I'm making a Lexer, and have chosen to use Regex to split my tokens.
I'm working on all different tokens, except the one that really bugs me is words and identifiers.
You see, the rules I have in place are the following:
Example of what I want:
_foo <- Invalid.
foo_ <- Invalid.
_foo_ <- Invalid.
foo_foo <- Valid.
foo_foo_foo <- Valid.
foo_foo_ <- Partially Valid. Only "foo_foo" should be picked up.
_foo_foo <- Partially Valid. Only "foo_foo" should be picked up.
I'm getting close, as this is what I currently have:
([a-zA-Z]+_[a-zA-Z]+|[a-zA-Z]+)
Except, it only detects the first occurence of an underscore. I want all of them.
Personal Request:
I would rather the answer be contained inside of a single group, as I have structured my tokeniser around them, except I would be more than happy to change my design if you can think of a better way of handling it. This is what I currently use:
private void tokenise(String regex, String[] data) {
Set<String> tokens = new LinkedHashSet<String>();
Pattern pattern = Pattern.compile(regex);
// First pass. Uses regular expressions to split data and catalog token types.

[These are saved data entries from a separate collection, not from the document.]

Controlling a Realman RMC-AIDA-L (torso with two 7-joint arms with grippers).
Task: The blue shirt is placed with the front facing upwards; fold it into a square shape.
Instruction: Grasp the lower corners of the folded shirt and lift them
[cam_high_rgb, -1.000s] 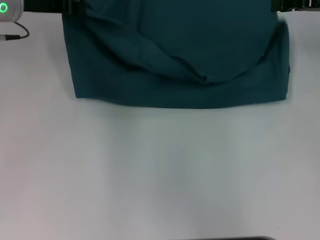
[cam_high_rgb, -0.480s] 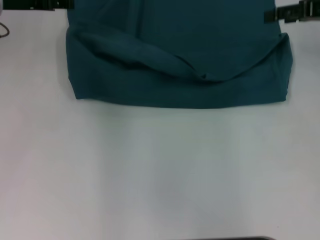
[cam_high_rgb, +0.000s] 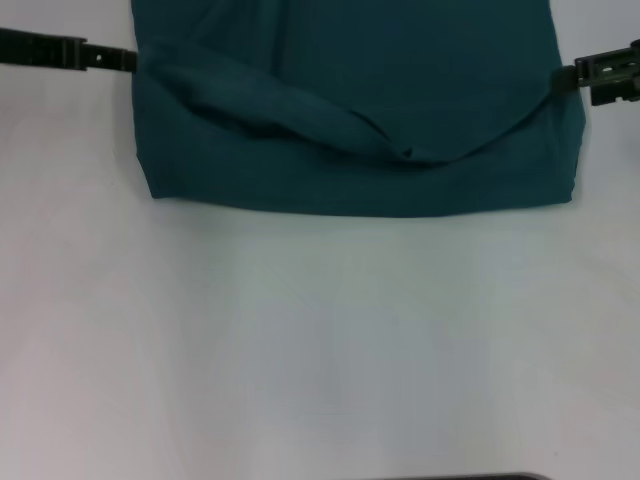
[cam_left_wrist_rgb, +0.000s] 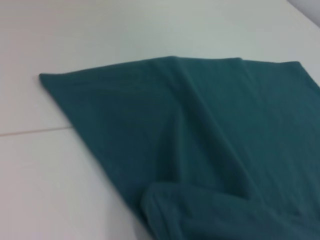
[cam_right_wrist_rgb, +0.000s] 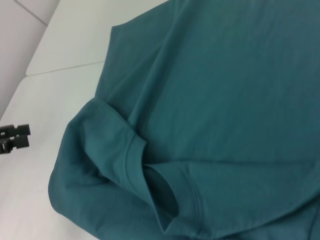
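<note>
dark teal-blue cotton T-shirt (cam_high_rgb: 360, 110), part-folded, upper centre of frame on white table (cam_high_rgb: 300, 350) | left gripper (cam_high_rgb: 125, 60) at its left edge, right gripper (cam_high_rgb: 585, 78) at right edge; finger state: cannot tell | risk: sagging hem fold (cam_right_wrist_rgb: 150, 175) bunches, giving a skewed square

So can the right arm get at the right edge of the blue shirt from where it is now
Probably yes. The right gripper sits right at the blue shirt's right edge, with only bare table around and nothing between them.
</note>
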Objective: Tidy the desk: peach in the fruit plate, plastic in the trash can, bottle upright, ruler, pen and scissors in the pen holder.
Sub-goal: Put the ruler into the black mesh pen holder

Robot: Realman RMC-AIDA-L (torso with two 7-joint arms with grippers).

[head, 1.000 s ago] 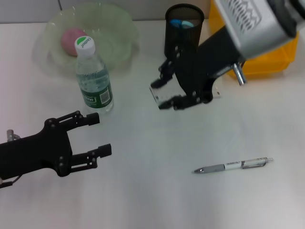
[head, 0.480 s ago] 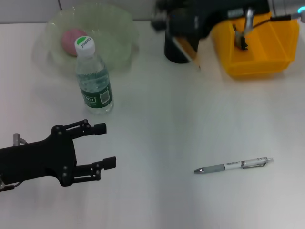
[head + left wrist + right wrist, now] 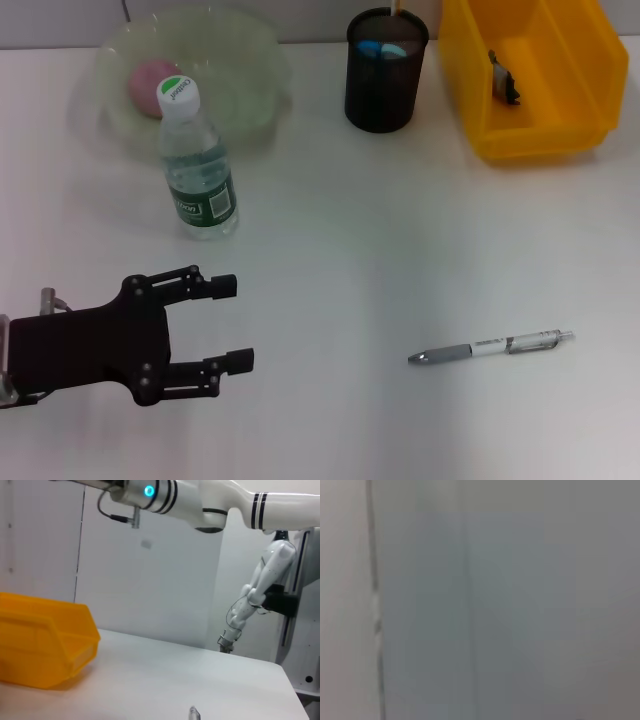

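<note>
The pink peach (image 3: pixel 150 76) lies in the pale green fruit plate (image 3: pixel 245 60) at the back left. In front of the plate the bottle (image 3: pixel 196 165) stands upright. The black mesh pen holder (image 3: pixel 385 88) holds the blue scissors (image 3: pixel 381 48), and a thin pale sliver (image 3: pixel 397 7) that looks like the ruler rises at its far rim. A small piece of plastic (image 3: pixel 503 78) lies inside the yellow trash can (image 3: pixel 560 125). The pen (image 3: pixel 490 347) lies on the desk (image 3: pixel 380 250) at the front right. My left gripper (image 3: pixel 237 322) hovers open at the front left, holding nothing. The right gripper is out of view.
In the left wrist view the trash can (image 3: pixel 45 645) sits on the left and the pen's tip (image 3: pixel 194 713) shows at the bottom edge. My right arm (image 3: pixel 200 500) passes high overhead there. The right wrist view shows only a blank wall.
The right arm carried the ruler from mid-desk back over the pen holder, then left the head view. The left gripper drifted slightly right and toward the front edge.
</note>
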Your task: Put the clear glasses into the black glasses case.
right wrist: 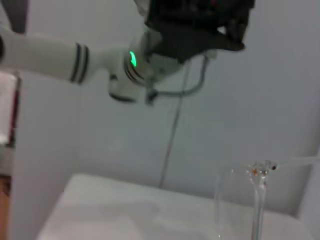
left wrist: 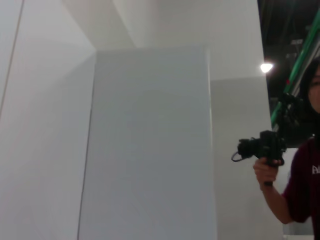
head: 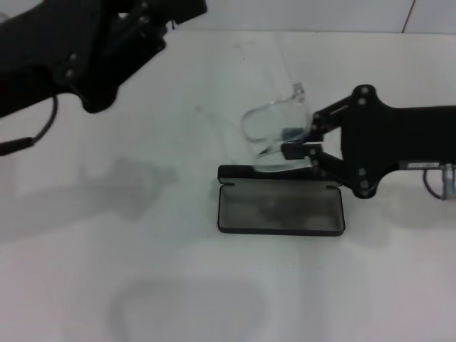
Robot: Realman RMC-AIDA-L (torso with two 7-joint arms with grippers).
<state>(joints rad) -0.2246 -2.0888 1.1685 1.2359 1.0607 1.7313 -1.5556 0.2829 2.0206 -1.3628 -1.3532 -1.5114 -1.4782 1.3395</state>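
Note:
The black glasses case [head: 281, 208] lies open on the white table, with its grey lining facing up and its lid edge at the far side. Just above that far edge hang the clear glasses [head: 273, 122], tilted, with one thin arm reaching up and away. My right gripper [head: 298, 140] comes in from the right and is shut on the glasses at their right end. In the right wrist view a hinge and clear arm of the glasses [right wrist: 259, 176] show close by. My left gripper [head: 135, 28] is raised at the far left, away from the case.
The white table [head: 142, 271] carries only the case. A white wall [left wrist: 150, 140] fills the left wrist view, with a person holding a camera [left wrist: 265, 150] at its edge. My left arm [right wrist: 145, 60] shows far off in the right wrist view.

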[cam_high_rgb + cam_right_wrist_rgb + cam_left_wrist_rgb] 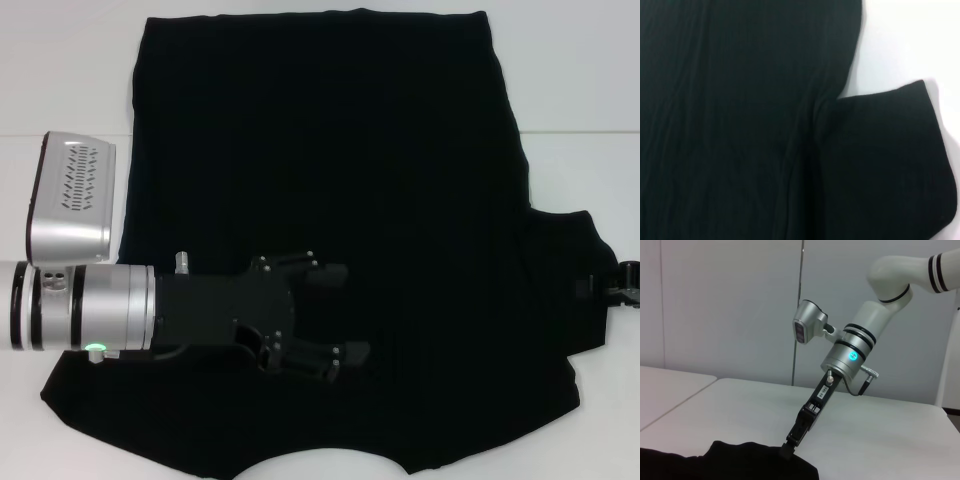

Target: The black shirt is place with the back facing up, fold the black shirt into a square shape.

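Risk I see: right pincer pinches only the sleeve edge of the shirt, so it may slip; left pincer hovers wide.

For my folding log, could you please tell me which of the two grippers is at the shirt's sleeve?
The right gripper: it meets the black shirt at its right sleeve's edge, whereas the left gripper is open over the shirt's body.
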`<state>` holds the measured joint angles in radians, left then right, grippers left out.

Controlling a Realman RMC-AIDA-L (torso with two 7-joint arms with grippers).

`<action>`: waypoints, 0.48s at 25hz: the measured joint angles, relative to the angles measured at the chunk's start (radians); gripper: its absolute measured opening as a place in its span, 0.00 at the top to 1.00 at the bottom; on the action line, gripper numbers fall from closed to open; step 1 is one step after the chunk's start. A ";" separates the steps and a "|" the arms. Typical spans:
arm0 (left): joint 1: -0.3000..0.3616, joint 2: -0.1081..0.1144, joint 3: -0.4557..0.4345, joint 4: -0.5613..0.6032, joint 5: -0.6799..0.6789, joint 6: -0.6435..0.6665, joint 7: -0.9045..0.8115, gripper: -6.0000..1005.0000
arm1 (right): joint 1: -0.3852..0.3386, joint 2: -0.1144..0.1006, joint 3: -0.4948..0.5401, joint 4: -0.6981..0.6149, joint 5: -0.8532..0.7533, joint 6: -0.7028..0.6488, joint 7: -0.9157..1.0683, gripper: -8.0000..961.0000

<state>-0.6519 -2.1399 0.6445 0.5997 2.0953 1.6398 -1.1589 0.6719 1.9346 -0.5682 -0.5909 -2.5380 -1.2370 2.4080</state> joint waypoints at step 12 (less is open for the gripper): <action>0.006 0.000 0.000 0.000 -0.002 0.000 -0.001 0.06 | -0.007 0.001 0.001 -0.004 0.001 -0.001 -0.004 0.79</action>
<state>-0.6456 -2.1399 0.6442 0.5994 2.0934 1.6398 -1.1597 0.6648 1.9355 -0.5675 -0.5952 -2.5371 -1.2384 2.4041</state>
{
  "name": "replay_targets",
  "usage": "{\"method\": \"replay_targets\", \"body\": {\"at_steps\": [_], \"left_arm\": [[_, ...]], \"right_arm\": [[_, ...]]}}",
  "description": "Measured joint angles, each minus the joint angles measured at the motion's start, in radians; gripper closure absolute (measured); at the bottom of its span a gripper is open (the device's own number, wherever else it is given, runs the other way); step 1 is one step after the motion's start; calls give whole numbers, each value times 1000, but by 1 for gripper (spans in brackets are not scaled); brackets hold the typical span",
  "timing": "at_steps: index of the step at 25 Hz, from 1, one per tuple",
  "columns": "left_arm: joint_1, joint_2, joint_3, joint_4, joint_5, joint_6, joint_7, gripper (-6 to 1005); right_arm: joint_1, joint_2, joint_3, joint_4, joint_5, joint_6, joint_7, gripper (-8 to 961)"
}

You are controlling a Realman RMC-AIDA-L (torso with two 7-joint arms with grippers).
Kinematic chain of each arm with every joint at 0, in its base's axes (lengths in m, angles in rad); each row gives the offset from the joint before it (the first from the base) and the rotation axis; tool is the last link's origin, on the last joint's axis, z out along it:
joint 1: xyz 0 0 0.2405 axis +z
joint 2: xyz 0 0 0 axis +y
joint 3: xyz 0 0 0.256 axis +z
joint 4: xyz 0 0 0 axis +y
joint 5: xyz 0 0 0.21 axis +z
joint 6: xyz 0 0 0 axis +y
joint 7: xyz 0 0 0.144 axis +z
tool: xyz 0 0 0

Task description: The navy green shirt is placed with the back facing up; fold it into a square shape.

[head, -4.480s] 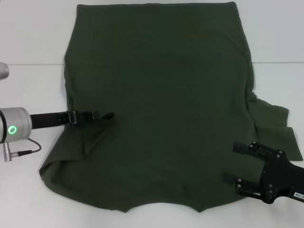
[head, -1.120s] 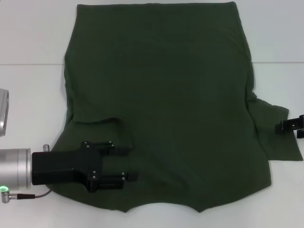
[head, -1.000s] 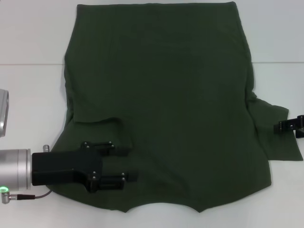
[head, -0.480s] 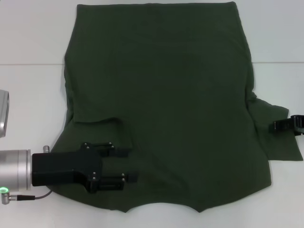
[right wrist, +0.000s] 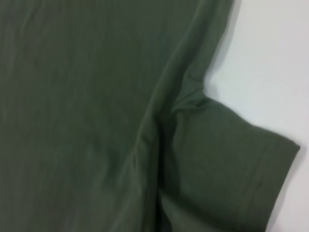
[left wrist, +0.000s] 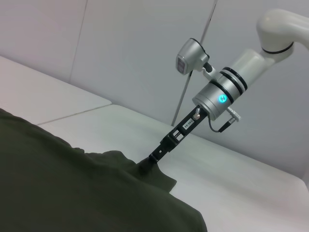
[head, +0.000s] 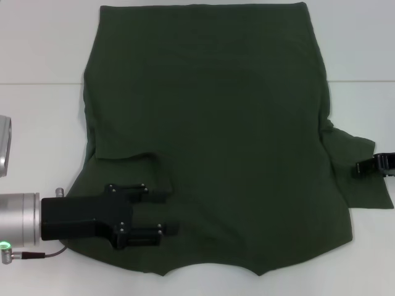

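Observation:
The navy green shirt [head: 210, 123] lies flat on the white table [head: 37, 123], neckline at the near edge. Its left sleeve is folded inward over the body [head: 133, 166]. My left gripper [head: 173, 213] hovers open over the near left part of the shirt, nothing between its fingers. My right gripper [head: 365, 168] rests at the outer edge of the spread right sleeve [head: 358, 185]. In the left wrist view the right gripper [left wrist: 150, 161] touches the sleeve's edge [left wrist: 161, 181]. The right wrist view shows only the sleeve [right wrist: 227, 159] and the shirt's side [right wrist: 72, 96].
Bare white table lies left [head: 37, 123] and right [head: 364, 105] of the shirt. A seam line crosses the table at the far side [head: 43, 83]. A grey wall [left wrist: 120, 48] stands behind the table in the left wrist view.
The right gripper crept inward onto the right sleeve's edge, then slightly toward me. The left gripper, earlier at the left sleeve fold, has held still, open, over the near left of the shirt.

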Motion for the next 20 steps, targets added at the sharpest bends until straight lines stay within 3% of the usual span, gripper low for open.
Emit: {"method": "replay_targets", "body": {"at_steps": [20], "left_arm": [[-1,-1,0,0,0,-1,-2,248]], "right_arm": [[9,2,4,-1,-22,-2,7,862]]}}
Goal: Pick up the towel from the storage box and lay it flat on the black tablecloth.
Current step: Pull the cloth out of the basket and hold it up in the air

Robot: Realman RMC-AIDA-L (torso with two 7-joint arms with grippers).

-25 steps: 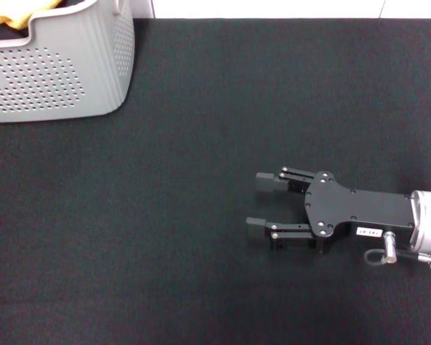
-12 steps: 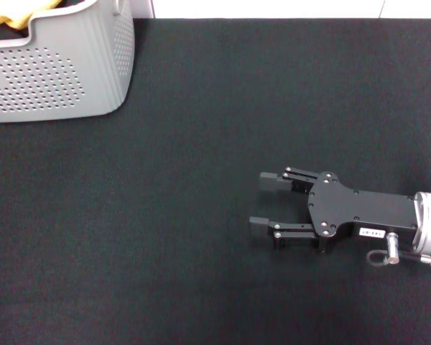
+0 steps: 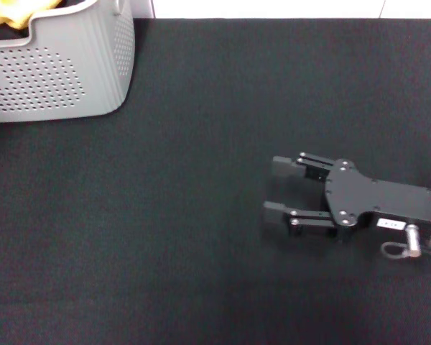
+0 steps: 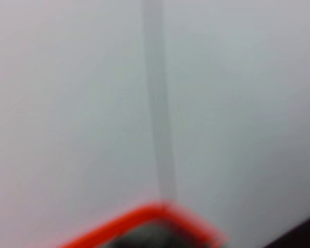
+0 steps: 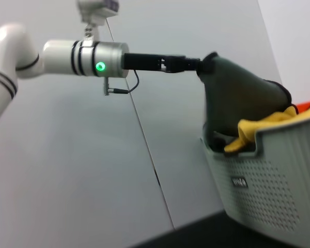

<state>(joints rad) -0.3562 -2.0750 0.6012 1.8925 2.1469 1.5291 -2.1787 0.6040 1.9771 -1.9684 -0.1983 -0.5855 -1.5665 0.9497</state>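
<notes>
The light grey storage box [image 3: 57,72] stands at the far left of the black tablecloth [image 3: 201,180]. In the right wrist view my left gripper [image 5: 196,64] is above the box [image 5: 279,175], shut on the peak of the grey towel [image 5: 237,98]. The towel hangs from it down into the box. My left gripper is out of the head view. My right gripper [image 3: 273,189] is open and empty, low over the tablecloth at the right, fingers pointing left toward the box.
A bunched yellow cloth [image 5: 258,129] lies over the box's rim; it also shows in the head view [image 3: 11,13]. A white wall runs behind the table. The left wrist view shows only blurred white wall and a red-orange edge [image 4: 144,222].
My right gripper has drawn back to the right and slightly nearer, still open. The box has not moved.
</notes>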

for (String line : data) {
Matcher matcher = pattern.matcher(line);
while (matcher.find()) {
for (int i = 1; i < matcher.groupCount() + 1; i++) {
if (matcher.group(i) != null) {
switch(i) {
case (1):
// Example group.
// Normally I would structure like:
// 0: Identifiers
// 1: Strings
// 2-?: So on so forth.
tokens.add("FOO:" + matcher.group());
break;
}
}
}
}
}
}
Try ([a-zA-Z]+(?:_[a-zA-Z]+)*)
The first part of the pattern, [a-zA-Z]+
, matches one or more letters.
The second part of the pattern, (?:_[a-zA-Z]+)
, matches an undescore if it is followed by one or more letters.
The *
at the end means the second part can be repeated zero or more times.
The (?: )
is like plain ()
, but doesn't return the matched group.